**** Entries shown

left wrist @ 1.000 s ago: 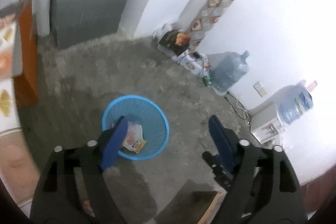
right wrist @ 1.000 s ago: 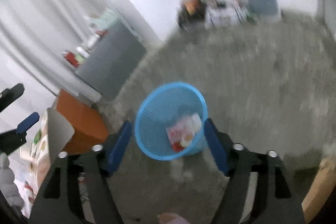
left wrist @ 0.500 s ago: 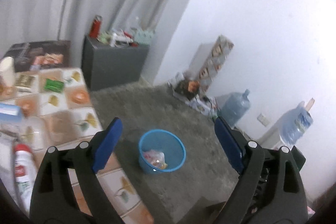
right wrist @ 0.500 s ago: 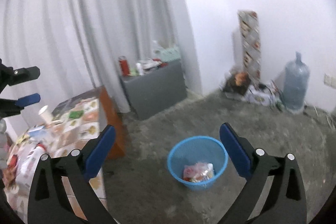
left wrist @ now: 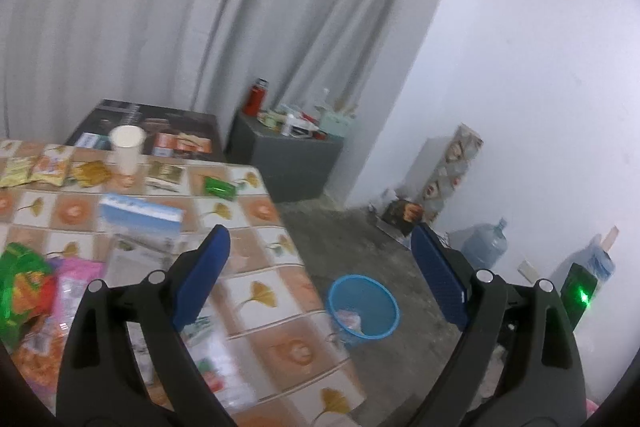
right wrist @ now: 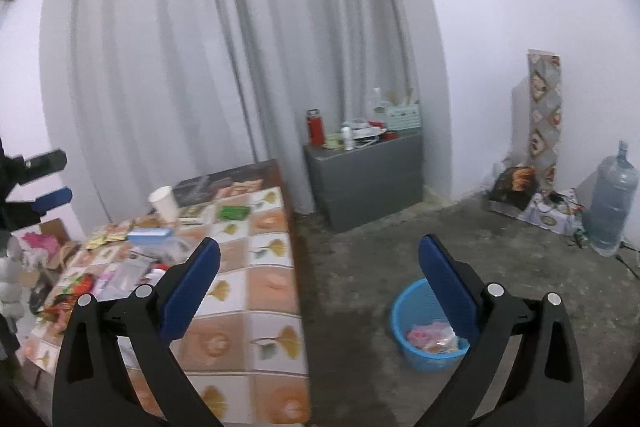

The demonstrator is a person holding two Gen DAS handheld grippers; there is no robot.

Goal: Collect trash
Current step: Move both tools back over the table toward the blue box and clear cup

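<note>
A blue trash basket (left wrist: 378,297) stands on the grey floor beside the table and holds some wrappers (right wrist: 430,335); it also shows in the right wrist view (right wrist: 404,323). The tiled table (left wrist: 256,211) carries snack wrappers (left wrist: 48,169), a green packet (left wrist: 219,187), a paper cup (left wrist: 126,147) and a blue box (left wrist: 138,215). My left gripper (left wrist: 320,275) is open and empty, high above the table's right edge. My right gripper (right wrist: 320,287) is open and empty, above the floor between table (right wrist: 272,239) and basket.
A grey cabinet (right wrist: 368,175) with a red flask (right wrist: 316,127) and bottles stands against the curtain. A water jug (right wrist: 612,203) and boxes sit along the right wall. Another gripper stand (right wrist: 36,183) shows at the far left.
Both grippers have risen and pulled back from just over the basket. The views tilted up, so the table, curtain and cabinet have come into sight. Both stay open and empty.
</note>
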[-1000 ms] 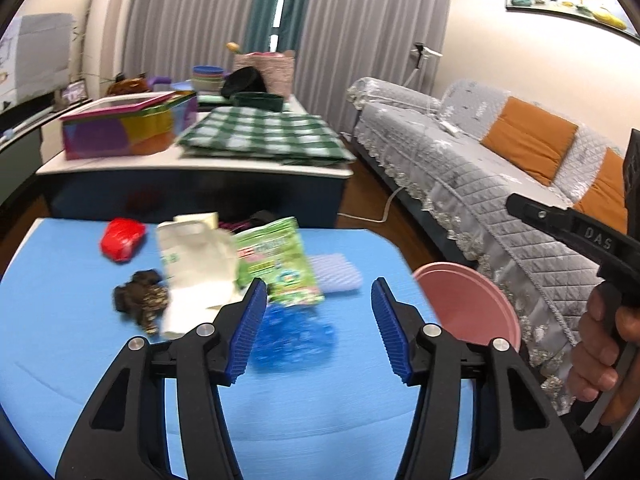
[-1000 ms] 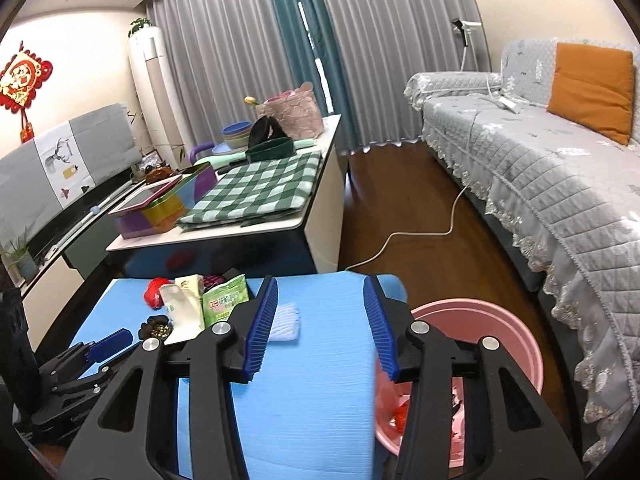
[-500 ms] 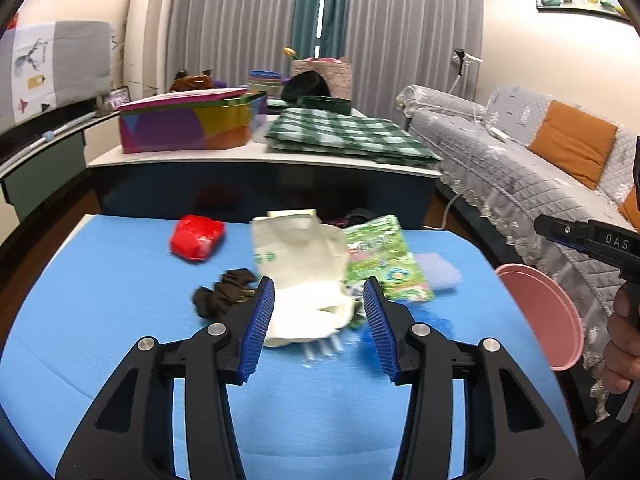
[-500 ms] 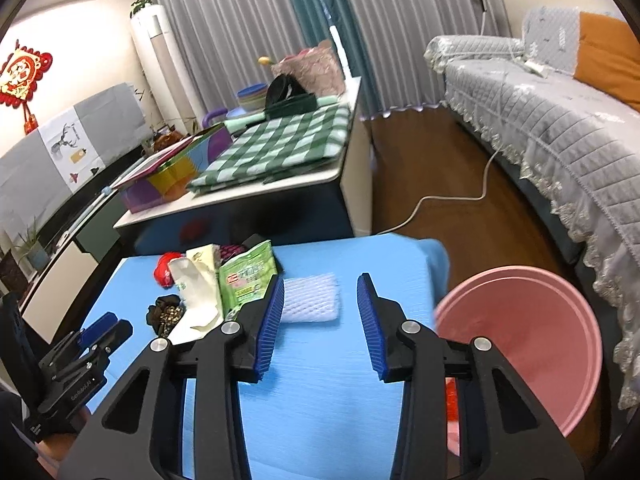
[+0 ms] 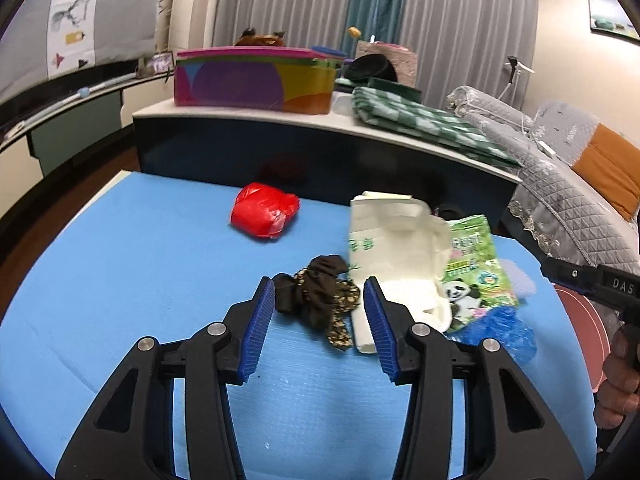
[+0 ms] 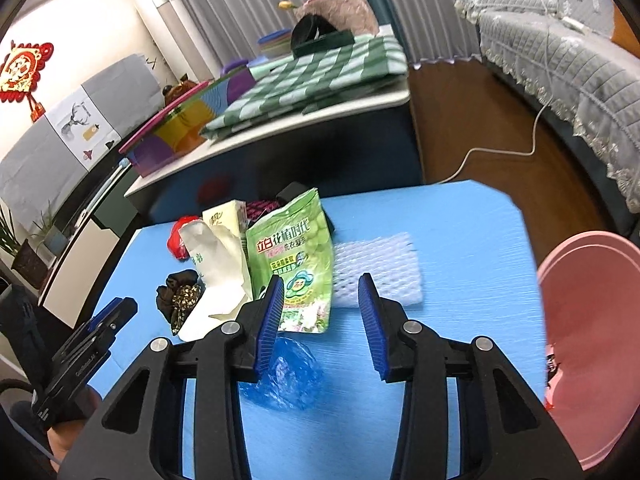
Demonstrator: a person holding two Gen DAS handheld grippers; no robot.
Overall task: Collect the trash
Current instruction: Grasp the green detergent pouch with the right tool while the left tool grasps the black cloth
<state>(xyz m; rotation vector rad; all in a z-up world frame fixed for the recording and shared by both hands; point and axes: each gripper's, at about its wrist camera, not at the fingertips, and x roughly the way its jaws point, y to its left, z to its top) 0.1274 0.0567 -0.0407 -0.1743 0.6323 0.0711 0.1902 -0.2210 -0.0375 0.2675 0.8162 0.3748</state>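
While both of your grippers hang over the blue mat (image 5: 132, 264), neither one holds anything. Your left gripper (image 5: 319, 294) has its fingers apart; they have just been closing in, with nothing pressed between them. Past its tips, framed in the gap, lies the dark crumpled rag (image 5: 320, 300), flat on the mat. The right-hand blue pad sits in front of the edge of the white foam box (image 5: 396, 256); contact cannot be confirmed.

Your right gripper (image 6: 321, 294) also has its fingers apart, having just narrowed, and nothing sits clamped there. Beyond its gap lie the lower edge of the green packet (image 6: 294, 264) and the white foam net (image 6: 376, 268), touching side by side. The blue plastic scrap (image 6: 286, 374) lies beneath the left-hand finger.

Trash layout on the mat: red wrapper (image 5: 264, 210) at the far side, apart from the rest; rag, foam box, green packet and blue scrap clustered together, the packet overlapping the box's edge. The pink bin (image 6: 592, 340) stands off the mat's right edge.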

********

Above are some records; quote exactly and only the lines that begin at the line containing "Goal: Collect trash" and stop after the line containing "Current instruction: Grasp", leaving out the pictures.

Goal: Collect trash
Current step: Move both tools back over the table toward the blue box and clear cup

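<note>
A blue trash basket (left wrist: 378,297) stands on the grey floor beside the table and holds some wrappers (right wrist: 430,335); it also shows in the right wrist view (right wrist: 404,323). The tiled table (left wrist: 256,211) carries snack wrappers (left wrist: 48,169), a green packet (left wrist: 219,187), a paper cup (left wrist: 126,147) and a blue box (left wrist: 138,215). My left gripper (left wrist: 320,275) is open and empty, high above the table's right edge. My right gripper (right wrist: 320,287) is open and empty, above the floor between table (right wrist: 272,239) and basket.
A grey cabinet (right wrist: 368,175) with a red flask (right wrist: 316,127) and bottles stands against the curtain. A water jug (right wrist: 612,203) and boxes sit along the right wall. Another gripper stand (right wrist: 36,183) shows at the far left.
Both grippers have risen and pulled back from just over the basket. The views tilted up, so the table, curtain and cabinet have come into sight. Both stay open and empty.
</note>
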[-1000 ms] 
[-1000 ms] 
[-500 ms] 
[-500 ms] 
[+0 ms] 
[+0 ms] 
Demonstrator: a person holding two Gen DAS handheld grippers; no robot.
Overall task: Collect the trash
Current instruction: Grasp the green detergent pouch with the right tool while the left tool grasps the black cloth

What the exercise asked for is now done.